FW: [PATCH for-next] RDMA/rxe: Fix bug in rxe_alloc

"Pearson, Robert B" <robert.pearson2@xxxxxxx> · Wed, 20 Jan 2021 18:48:12 +0000

-----Original Message-----
From: Bob Pearson <rpearsonhpe@xxxxxxxxx> 
Sent: Tuesday, January 19, 2021 3:50 PM
To: jgg@xxxxxxxx; zyjzyj2000@xxxxxxxxx; linux-rdma@xxxxxxxxxxxxxx
Cc: Pearson, Robert B <robert.pearson2@xxxxxxx>; syzbot+ec2fd72374785d0e558e@xxxxxxxxxxxxxxxxxxxxxxxxx
Subject: [PATCH for-next] RDMA/rxe: Fix bug in rxe_alloc

A recent patch which added an 'unlocked' version of rxe_alloc introduced a bug causing kzalloc(..., GFP_KERNEL) to be called while holding a spin lock. This patch corrects that error.

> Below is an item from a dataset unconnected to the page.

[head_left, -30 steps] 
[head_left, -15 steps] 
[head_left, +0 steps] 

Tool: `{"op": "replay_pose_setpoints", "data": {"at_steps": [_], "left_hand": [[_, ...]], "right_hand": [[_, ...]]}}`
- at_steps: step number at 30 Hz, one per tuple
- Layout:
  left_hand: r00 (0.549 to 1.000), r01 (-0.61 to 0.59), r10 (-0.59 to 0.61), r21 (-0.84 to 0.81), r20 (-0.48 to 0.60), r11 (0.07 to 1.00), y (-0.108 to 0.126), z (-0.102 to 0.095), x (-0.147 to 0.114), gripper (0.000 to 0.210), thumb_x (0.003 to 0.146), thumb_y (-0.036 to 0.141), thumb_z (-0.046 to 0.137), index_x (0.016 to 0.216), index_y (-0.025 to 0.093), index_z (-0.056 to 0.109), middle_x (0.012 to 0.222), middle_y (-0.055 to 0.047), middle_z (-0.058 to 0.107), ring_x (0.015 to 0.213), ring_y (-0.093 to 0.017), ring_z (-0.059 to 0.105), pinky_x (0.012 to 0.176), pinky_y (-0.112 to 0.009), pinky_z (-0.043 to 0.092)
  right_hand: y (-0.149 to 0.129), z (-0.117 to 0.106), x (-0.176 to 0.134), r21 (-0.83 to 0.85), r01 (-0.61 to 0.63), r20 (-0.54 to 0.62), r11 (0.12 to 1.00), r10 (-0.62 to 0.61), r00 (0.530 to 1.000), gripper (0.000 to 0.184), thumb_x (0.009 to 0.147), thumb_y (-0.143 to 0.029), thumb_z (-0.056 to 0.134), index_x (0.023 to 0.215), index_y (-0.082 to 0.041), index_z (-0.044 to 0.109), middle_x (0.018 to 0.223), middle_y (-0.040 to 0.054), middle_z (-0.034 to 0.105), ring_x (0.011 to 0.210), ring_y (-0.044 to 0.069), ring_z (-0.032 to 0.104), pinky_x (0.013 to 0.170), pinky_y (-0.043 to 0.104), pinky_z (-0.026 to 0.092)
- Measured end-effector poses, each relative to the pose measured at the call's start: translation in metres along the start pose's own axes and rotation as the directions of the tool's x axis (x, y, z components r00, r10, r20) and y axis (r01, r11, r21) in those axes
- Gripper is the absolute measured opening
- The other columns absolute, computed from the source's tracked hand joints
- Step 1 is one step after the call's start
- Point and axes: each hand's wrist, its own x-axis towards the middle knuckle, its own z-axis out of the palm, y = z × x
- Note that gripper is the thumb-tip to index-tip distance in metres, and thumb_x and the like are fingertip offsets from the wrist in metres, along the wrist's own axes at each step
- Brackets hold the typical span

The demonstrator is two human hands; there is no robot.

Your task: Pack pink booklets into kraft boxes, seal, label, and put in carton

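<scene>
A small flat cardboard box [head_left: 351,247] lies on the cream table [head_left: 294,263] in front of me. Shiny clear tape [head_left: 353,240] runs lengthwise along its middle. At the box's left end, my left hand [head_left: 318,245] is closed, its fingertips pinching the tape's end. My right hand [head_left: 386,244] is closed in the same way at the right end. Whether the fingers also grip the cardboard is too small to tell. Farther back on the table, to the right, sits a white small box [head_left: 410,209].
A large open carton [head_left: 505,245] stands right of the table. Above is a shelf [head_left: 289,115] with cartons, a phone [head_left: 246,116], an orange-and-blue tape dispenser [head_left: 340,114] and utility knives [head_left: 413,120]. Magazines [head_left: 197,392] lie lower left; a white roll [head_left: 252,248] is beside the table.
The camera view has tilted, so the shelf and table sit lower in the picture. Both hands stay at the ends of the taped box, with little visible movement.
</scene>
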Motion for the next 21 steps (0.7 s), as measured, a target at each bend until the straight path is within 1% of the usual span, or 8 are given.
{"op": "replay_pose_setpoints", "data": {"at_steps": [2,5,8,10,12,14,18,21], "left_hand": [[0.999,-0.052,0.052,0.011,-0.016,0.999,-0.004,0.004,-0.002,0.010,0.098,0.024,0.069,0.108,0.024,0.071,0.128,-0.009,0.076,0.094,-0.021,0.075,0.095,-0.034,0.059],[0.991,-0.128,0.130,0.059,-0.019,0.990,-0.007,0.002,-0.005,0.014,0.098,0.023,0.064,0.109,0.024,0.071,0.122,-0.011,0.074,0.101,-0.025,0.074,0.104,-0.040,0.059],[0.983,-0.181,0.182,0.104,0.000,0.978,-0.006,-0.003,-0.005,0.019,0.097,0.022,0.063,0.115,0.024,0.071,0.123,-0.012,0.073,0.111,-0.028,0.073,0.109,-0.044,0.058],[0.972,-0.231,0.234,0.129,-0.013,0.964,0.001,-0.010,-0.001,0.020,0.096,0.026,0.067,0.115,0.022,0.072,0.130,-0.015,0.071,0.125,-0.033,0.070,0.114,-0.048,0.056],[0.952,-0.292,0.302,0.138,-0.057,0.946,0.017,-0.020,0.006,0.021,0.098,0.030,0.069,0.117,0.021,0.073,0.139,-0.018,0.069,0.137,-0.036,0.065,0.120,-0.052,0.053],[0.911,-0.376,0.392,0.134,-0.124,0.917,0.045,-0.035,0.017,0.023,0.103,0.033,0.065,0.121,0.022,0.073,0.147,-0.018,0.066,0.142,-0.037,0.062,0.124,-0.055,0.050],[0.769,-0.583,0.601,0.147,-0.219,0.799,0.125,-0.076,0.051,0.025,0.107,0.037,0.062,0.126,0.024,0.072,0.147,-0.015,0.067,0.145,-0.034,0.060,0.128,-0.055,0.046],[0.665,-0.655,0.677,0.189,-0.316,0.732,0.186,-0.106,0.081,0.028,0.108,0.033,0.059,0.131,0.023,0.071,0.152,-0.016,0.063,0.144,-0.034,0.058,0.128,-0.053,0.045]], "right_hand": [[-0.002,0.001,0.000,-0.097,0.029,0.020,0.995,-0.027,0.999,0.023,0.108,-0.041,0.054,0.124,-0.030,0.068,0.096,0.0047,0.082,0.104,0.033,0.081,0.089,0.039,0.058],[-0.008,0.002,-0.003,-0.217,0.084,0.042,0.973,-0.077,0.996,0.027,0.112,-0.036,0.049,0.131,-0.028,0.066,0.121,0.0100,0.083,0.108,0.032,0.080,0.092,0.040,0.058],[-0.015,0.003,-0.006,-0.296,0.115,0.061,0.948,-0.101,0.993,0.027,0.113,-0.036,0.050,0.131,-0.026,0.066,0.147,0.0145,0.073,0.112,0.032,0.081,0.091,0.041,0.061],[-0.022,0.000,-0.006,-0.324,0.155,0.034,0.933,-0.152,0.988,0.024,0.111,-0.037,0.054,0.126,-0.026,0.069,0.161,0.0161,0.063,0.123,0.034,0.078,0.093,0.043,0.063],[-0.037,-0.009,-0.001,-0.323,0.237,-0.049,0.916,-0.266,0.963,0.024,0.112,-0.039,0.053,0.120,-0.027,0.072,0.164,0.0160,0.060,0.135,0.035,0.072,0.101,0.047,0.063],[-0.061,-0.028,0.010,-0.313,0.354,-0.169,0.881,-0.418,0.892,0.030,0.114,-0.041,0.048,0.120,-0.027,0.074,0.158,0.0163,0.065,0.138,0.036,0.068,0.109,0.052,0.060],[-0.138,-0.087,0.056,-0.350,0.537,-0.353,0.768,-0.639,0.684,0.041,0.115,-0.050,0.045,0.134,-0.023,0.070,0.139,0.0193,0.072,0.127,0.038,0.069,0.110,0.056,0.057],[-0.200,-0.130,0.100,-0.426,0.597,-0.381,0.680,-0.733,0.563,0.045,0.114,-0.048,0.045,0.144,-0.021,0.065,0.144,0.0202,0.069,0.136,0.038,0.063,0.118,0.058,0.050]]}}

rxe_alloc_nl() should always be called while holding the pool->pool_lock so the argument to kzalloc should be GFP_ATOMIC.

rxe_alloc() prior to the change only locked the code around checking that pool->state is RXE_POOL_STATE_VALID to avoid races between working threads and a thread shutting down the rxe driver. This patch reverts rxe_alloc() to this behavior so the lock is not held when
kzalloc() is called.

Reported-by: syzbot+ec2fd72374785d0e558e@xxxxxxxxxxxxxxxxxxxxxxxxx
Fixes: 3853c35e243d ("RDMA/rxe: Add unlocked versions of pool APIs")
Signed-off-by: Bob Pearson <rpearson@xxxxxxx>
---
 drivers/infiniband/sw/rxe/rxe_pool.c | 46 ++++++++++++++++++++++++----
 1 file changed, 40 insertions(+), 6 deletions(-)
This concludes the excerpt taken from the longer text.